DIRTY SWEET is an irreverent, tongue-in-cheek, sleazy, frequently humorous but always dark tale of that Toronto and the interplay between biker gangs, the sex trade, the rise of internet pornography, murder, money laundering, and the clash for supremacy between international organized crime families. It’s a gritty, complex, and fast-paced debut novel that clearly places Canadian author John McFetridge into the ranks of contemporary crime and thriller writers to watch for.
Paul Weiss -
American crime fiction grandmaster Elmore Leonard has lived for the past 80 years in Detroit, which is only about 150 miles from Toronto. So I shouldn't have been surprised that this Canadian crime book felt so familiar to me.
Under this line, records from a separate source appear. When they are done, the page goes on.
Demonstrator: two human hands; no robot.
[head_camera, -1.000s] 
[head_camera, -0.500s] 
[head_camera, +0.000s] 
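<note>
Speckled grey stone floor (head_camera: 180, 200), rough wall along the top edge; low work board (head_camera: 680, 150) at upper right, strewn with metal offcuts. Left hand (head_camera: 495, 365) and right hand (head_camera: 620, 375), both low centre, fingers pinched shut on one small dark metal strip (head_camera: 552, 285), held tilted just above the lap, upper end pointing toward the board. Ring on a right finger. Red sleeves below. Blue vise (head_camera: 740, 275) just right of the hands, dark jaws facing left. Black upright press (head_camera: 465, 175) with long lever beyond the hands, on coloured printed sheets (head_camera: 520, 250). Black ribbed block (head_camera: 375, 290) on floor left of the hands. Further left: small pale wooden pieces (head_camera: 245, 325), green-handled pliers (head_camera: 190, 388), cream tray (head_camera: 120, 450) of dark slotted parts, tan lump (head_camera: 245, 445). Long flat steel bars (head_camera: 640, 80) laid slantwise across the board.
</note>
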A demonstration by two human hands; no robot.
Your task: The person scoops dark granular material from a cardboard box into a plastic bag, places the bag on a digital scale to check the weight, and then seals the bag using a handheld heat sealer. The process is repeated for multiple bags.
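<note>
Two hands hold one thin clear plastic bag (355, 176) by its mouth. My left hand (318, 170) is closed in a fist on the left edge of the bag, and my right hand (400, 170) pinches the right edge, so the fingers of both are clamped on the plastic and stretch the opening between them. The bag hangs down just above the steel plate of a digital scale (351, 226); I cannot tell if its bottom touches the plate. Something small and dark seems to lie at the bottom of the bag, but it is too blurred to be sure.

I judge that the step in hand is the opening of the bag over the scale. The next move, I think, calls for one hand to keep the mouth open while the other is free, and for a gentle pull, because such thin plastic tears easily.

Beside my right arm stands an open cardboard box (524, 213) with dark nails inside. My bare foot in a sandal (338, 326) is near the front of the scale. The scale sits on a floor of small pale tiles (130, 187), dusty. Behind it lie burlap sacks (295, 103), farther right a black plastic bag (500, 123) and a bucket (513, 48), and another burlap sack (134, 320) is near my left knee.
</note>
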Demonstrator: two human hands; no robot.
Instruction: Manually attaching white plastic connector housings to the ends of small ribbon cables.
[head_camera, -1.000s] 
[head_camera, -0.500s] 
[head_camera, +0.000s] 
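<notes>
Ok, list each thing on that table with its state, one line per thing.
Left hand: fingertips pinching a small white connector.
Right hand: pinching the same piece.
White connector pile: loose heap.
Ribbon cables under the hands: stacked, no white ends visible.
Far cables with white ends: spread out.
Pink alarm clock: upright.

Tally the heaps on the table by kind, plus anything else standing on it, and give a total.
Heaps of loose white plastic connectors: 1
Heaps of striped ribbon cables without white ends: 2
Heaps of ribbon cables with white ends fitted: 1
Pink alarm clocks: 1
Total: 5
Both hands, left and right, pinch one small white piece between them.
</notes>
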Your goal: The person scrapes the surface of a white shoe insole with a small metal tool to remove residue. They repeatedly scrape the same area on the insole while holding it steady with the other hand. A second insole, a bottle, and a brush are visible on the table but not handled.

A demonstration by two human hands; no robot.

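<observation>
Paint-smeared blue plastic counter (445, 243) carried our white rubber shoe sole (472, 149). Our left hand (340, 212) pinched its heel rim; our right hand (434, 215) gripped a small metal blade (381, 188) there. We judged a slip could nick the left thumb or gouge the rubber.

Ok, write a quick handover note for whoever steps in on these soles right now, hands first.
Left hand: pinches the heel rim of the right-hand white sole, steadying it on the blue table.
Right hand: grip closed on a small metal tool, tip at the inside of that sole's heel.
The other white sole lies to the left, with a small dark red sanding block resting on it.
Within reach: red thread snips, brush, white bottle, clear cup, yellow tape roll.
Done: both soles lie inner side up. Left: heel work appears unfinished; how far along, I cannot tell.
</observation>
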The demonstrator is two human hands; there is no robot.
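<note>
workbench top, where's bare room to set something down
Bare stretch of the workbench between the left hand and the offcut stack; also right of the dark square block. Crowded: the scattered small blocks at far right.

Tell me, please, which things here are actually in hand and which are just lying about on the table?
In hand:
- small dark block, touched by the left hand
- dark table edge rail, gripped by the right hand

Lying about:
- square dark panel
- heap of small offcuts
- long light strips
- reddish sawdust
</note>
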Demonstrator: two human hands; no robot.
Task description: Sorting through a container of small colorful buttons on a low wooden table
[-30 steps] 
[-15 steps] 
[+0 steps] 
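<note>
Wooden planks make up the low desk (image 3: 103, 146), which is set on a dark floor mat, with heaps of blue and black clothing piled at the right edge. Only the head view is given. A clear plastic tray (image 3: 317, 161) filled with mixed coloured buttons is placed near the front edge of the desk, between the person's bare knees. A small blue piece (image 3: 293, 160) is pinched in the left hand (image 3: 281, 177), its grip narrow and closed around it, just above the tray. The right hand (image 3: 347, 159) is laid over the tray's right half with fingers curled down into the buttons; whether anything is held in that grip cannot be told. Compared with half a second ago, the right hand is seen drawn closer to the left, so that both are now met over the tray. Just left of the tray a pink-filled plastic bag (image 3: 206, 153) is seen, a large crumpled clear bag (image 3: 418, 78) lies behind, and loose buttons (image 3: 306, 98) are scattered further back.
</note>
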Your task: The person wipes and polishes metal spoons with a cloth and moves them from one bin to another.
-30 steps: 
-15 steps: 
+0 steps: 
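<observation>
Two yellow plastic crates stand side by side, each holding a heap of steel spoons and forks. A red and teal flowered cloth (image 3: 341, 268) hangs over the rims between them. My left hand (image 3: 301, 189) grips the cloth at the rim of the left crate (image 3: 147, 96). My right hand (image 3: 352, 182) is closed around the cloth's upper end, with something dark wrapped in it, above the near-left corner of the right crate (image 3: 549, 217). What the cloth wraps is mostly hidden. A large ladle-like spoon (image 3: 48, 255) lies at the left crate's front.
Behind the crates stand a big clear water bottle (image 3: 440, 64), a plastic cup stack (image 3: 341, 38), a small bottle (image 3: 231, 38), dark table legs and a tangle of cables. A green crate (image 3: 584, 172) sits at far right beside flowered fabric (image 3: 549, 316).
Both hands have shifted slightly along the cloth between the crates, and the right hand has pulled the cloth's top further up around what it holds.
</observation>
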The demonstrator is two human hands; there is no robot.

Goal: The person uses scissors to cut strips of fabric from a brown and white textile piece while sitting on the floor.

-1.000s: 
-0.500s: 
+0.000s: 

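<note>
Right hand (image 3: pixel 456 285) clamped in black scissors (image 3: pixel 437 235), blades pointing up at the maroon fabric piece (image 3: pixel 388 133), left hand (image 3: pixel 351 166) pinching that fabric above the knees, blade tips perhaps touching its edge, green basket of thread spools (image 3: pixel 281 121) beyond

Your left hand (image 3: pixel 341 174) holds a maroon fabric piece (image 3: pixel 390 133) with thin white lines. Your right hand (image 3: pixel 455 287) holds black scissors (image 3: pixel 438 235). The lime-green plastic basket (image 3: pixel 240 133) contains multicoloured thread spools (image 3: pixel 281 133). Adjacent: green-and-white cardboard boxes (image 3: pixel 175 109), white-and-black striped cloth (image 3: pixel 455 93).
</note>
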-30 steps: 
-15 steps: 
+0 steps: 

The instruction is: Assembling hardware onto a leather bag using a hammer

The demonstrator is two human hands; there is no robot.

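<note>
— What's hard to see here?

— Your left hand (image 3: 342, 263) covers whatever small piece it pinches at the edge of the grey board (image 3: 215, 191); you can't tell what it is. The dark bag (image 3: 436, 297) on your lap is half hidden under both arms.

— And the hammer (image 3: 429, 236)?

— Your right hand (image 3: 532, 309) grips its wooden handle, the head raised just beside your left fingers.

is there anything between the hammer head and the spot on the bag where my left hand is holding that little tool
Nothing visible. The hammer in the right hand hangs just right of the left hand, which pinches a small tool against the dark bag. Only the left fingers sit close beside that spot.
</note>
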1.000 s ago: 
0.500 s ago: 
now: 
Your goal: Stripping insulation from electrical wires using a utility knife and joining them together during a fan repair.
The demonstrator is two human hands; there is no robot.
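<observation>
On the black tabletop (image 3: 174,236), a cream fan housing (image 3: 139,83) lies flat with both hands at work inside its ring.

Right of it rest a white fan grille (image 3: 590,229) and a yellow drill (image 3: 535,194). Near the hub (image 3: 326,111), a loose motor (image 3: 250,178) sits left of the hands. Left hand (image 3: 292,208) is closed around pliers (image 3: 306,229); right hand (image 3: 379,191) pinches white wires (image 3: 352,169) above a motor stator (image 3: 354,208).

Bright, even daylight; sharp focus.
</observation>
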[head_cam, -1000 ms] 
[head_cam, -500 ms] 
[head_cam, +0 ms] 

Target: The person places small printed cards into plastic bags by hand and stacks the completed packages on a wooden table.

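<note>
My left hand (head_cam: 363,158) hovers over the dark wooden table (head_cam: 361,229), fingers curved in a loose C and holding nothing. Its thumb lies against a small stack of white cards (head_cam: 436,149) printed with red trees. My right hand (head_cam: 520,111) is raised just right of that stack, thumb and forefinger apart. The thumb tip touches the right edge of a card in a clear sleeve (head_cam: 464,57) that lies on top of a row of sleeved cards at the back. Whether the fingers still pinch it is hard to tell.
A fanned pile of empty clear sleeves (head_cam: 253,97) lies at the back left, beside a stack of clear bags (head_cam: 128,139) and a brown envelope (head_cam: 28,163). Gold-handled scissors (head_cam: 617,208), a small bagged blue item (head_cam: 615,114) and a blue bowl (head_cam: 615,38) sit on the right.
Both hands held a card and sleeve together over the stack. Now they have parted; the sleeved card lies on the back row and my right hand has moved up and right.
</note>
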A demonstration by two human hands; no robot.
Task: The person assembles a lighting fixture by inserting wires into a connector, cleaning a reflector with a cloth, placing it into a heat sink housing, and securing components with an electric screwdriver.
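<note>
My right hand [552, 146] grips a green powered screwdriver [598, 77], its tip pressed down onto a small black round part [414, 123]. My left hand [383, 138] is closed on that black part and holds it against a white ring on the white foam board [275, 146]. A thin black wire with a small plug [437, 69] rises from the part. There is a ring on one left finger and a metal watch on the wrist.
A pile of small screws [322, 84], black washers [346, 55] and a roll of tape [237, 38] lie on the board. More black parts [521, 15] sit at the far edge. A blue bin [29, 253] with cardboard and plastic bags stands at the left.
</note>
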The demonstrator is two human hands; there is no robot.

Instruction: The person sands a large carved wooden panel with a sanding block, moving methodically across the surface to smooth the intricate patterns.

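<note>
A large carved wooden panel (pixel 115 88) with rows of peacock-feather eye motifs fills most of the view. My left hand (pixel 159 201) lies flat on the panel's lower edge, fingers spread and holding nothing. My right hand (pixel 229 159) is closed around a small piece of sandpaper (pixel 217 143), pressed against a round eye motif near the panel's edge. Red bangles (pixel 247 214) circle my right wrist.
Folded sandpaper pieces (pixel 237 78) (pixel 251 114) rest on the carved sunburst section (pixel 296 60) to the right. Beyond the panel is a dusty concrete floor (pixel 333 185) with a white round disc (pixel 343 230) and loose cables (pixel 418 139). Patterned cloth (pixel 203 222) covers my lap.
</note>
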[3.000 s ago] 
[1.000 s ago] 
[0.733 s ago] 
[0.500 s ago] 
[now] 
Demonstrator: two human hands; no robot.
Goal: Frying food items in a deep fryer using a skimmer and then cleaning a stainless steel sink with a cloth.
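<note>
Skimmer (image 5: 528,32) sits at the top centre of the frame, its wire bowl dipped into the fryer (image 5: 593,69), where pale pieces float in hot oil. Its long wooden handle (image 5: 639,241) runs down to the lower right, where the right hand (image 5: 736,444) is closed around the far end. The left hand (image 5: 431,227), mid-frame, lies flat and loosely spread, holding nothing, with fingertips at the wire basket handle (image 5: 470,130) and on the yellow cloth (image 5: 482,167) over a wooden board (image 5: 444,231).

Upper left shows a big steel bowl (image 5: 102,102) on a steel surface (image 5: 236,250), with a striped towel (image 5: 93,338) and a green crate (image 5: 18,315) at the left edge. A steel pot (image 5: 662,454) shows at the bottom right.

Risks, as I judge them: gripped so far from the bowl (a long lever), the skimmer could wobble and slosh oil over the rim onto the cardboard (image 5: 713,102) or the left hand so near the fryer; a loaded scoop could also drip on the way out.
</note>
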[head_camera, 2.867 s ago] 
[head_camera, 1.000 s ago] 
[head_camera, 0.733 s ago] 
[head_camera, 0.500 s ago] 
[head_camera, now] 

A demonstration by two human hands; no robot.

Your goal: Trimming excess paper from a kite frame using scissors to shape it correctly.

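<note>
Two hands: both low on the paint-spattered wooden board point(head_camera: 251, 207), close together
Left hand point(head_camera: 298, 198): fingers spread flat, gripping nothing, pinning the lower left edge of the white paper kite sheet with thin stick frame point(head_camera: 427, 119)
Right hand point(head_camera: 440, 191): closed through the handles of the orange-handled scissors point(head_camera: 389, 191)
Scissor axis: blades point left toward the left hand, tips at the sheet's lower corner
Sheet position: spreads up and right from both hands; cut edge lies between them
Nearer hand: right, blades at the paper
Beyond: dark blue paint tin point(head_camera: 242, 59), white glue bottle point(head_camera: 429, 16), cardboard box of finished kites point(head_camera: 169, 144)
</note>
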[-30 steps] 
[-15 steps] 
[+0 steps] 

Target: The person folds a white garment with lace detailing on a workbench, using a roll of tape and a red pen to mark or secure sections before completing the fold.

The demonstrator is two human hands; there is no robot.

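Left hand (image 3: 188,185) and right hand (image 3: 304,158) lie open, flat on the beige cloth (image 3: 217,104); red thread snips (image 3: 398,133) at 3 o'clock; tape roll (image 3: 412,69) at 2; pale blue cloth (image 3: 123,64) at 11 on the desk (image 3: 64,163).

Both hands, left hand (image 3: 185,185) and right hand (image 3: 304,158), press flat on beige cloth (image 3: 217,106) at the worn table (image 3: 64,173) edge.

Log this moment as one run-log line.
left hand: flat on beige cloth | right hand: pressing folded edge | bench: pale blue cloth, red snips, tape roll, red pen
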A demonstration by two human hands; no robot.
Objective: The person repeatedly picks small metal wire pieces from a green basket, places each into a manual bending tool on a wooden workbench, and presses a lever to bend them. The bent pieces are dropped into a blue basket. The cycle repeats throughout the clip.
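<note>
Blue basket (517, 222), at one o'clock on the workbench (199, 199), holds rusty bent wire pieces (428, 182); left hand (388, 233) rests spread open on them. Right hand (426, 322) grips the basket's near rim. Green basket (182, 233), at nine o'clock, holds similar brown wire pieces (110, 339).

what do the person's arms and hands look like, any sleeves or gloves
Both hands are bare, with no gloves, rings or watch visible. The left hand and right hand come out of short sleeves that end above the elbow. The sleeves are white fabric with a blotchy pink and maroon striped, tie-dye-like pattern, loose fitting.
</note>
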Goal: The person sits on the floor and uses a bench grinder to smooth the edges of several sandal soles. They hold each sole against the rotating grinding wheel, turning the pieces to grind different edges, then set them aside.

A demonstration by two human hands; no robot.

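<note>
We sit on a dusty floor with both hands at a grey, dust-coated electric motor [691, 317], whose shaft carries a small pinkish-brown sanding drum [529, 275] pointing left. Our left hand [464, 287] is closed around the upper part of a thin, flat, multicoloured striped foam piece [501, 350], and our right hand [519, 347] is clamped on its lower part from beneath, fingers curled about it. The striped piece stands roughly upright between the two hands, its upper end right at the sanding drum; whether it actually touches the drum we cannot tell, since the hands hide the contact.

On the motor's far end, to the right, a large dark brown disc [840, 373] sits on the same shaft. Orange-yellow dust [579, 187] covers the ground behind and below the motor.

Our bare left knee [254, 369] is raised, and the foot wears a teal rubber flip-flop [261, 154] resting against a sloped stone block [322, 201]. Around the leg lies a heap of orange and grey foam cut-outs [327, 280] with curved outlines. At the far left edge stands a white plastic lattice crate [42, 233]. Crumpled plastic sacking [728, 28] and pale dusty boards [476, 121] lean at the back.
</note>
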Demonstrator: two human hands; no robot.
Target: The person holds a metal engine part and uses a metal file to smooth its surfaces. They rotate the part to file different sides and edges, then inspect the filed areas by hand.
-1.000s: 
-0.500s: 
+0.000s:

It's pretty much a Leonardesque crime caper, relocated north of the border, complete with rat-a-tat snappy dialogue, and more angle-playing chancers than you can shake a Molson at. The story is pure Leonard: a struggling-but-striving commercial real estate agent named Roxanne recognizes the getaway driver in a daylight murder. But rather than talking to the cops, she decides to try and leverage this into something that will rescue her from the murky Scottish-Canadian mobster she's in business with. Next thing you know, she's knee deep in strip-club-owning Russian mobsters, a rugged internet porn producer, and even biker gangs -- not to mention the cops pursuing the murder case. As in Leonard's books, the seedier side of life is not played for prurience -- it just is what it is, and all the dreamers and criminals have their own interests and agendas to pursue. The plot is jammed with the kind of crazy scheming and deadpan humor that will be familiar to Leonard's fans, so if you like him, give this a try. It's not quite up to his high standard, but it's from the same menu.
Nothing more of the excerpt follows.